Девушка с брошью-подсолнухом
Первой ее заметил он, Лопата. Вышел из машины, потянулся, хрустнув суставами, и нарочито вальяжной походкой самоназванного хозяина жизни направился к ларьку. Их компания уже почти подъехала к МКАД, когда ребятам показалось, что пива не хватает, Лопата, то есть Коля Лопатин, был младшим, вот его и отправили.
Парень провел ладонью по отросшему ежику пшеничных волос и усмехнулся, заметив, как какая-то женщина с коляской, побледнев, поспешила перейти на другую сторону улицы. Его характерная внешность не оставляла пространства для воображения. Нагромождение литых мышц под черной кожаной курткой, низкий лоб и квадратный подбородок, слегка выдающийся вперед, как у питбуля, сразу выдавали братка.

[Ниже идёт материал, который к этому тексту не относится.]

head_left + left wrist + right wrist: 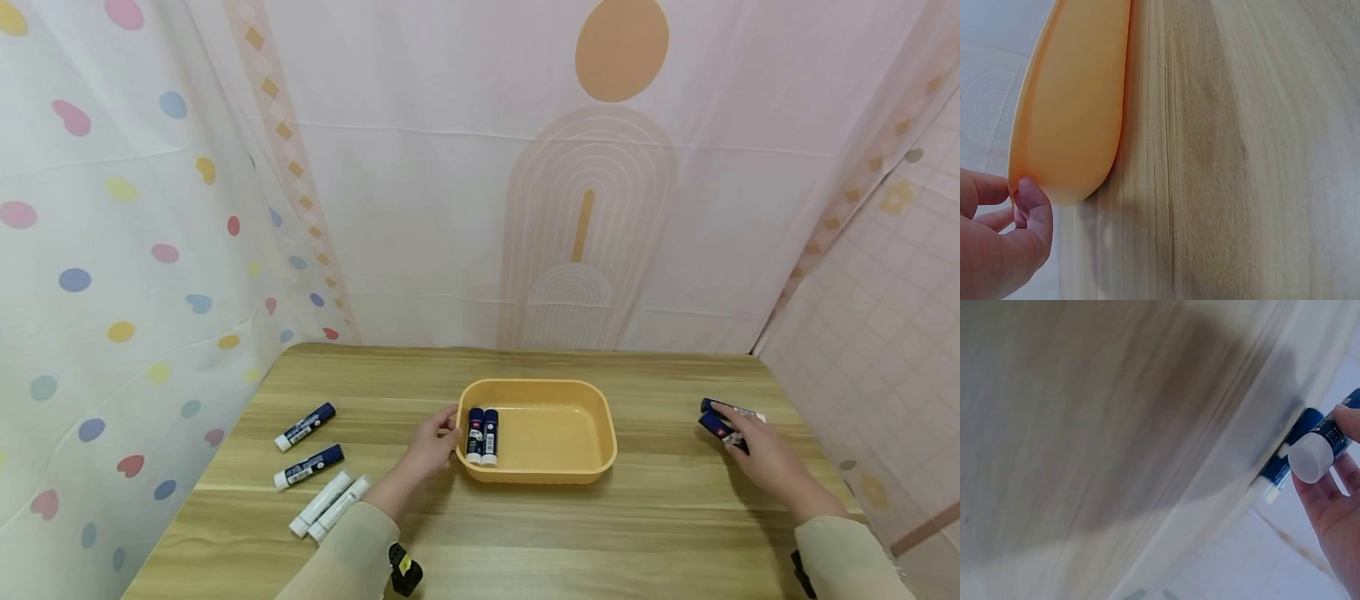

Николай питбулем и был: сильным, послушным, безжалостным, равнодушным к крови, готовым до смерти не разжимать мощных челюстей. Всего три месяца в бригаде, а за ним уже тянулся шлейф легенд, приукрашенным елочной мишурой кровавых подробностей. Ему прочили большое будущее — если, конечно, не брать в расчет, что таким, как Коля Лопатин, в девяностые годы будущее светило редко. Поэтому и жили подобные ему так — не оглядываясь, не сомневаясь, на полную катушку.